Samsung Electronics Co’s quarterly profit and revenue missed estimates on sputtering demand for memory chips during the last three months of 2018, the same period Apple saw anaemic sales in China. The South Korean company has been losing share for its smartphones for years in China, but the slowdown there is now threatening to hurt its crucial chips business.
In Japan, Alps Alpine Co, a supplier of electronic parts to automakers and Apple, cut its operating profit forecast for the year by 24%, blaming the US-China trade war and Brexit.
Car sales in China fell last year for the first time in more than 20 years.

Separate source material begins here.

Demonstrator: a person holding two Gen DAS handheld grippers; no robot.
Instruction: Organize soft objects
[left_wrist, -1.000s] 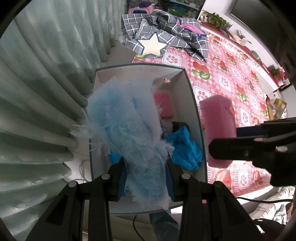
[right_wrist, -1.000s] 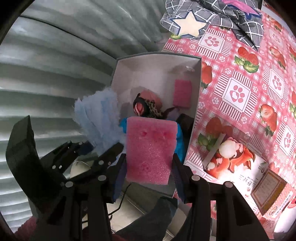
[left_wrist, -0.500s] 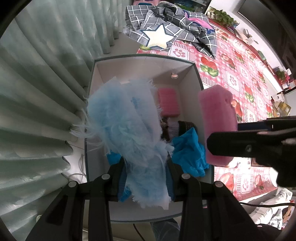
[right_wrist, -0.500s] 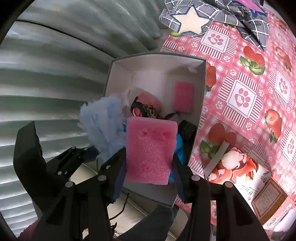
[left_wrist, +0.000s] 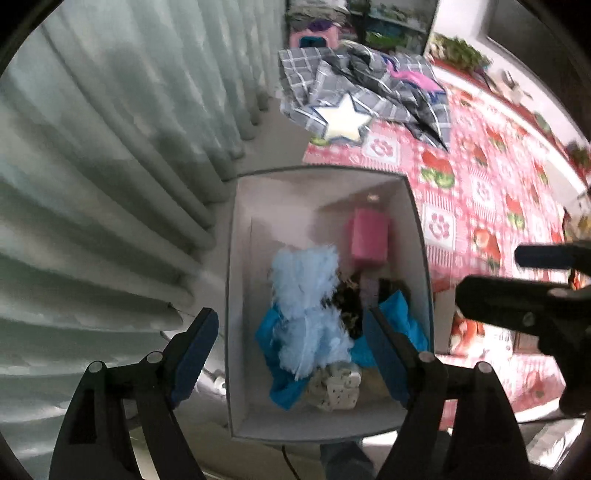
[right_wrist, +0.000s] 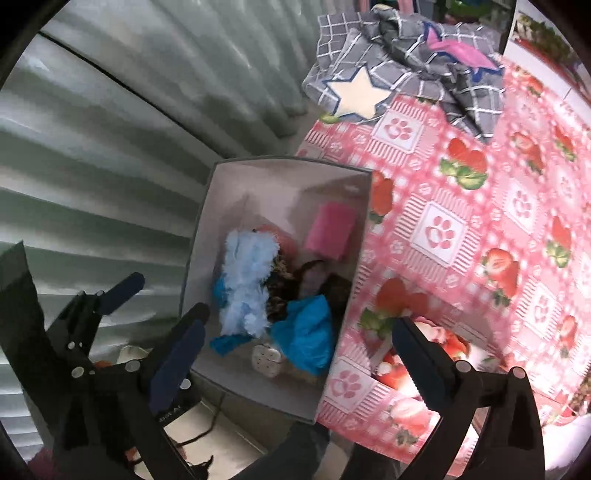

“China is under threat, for sure,” Volkswagen AG chief executive officer Herbert Diess said in a Bloomberg TV interview in Davos, Switzerland, last week. “This year will be challenging.”
Ford Motor Co posted a fourth-quarter loss of US$534mil in China last quarter. Wholesales by the carmaker’s China joint ventures – a measure of how many vehicles are shipped to dealers – plunged 57% during the period. By the end of last year, only about a third of the company’s dealers were profitable, Jim Farley, Ford’s president of global markets, said on a Jan 23 earnings call.
US auto-parts supplier Lear Corp offered more colour on China. Lear, whose biggest customer is Ford, said it expected orders for parts like seating systems to fall more than 10% this year.
“They confirmed auto weakness in China,” Douglas Rothacker, an analyst for Bloomberg Intelligence, said in an interview. “Lear offers a good read across the industry for expectations in 2019.”
Continental AG, Europe’s second-largest car parts maker, warned earlier this month that Chinese auto production might stagnate at best this year, leading to a muted earnings forecast for 2019.
Hyundai Motor Co, the world’s fifth-largest maker together with affiliate Kia Motors Corp, said last week it’s losing workers and reviewing its production plans in China during the Lunar New Year holidays after reporting a surprise loss for the quarter through December, the first in at least eight years. “We internally see China is the most difficult market,” Joo Woo-jeong, chief financial officer at Kia, said last week.
> Bright spot: retail
So far, luxury and consumer goods have been spared. Jeweller Tiffany & Co enjoyed strong growth in China in the final two months of the year.
“The holiday period has actually been very positive – China is a big area of focus,” Tiffany chief executive officer Alessandro Bogliolo said in an interview on Jan 18. He said a boost in marketing spending there about a year ago has started to pay off. “We have seen an acceleration in mainland China.”
Starbucks Corp is opening a new store every 15 hours in the country. Executives at consumer giant Procter & Gamble Co said last week that they haven’t seen any sign of a slowdown in the country, although “things in China can change quickly.”
Investors will scrutinise the financial results of Paris-based luxury giant LVMH Moet Hennessy Louis Vuitton, due Tuesday, for any hint of the outlook for luxury in the country.
Fast Retailing Co, Asia’s largest retailer that signed up Roger Federer as an ambassador for its Uniqlo brand last year, reported Uniqlo’s operating profit in its mainland China business grew by double digits for the three months ended Nov 30. China is the Japanese company’s biggest foreign market and a key pillar of its strategy to counter weakness at home.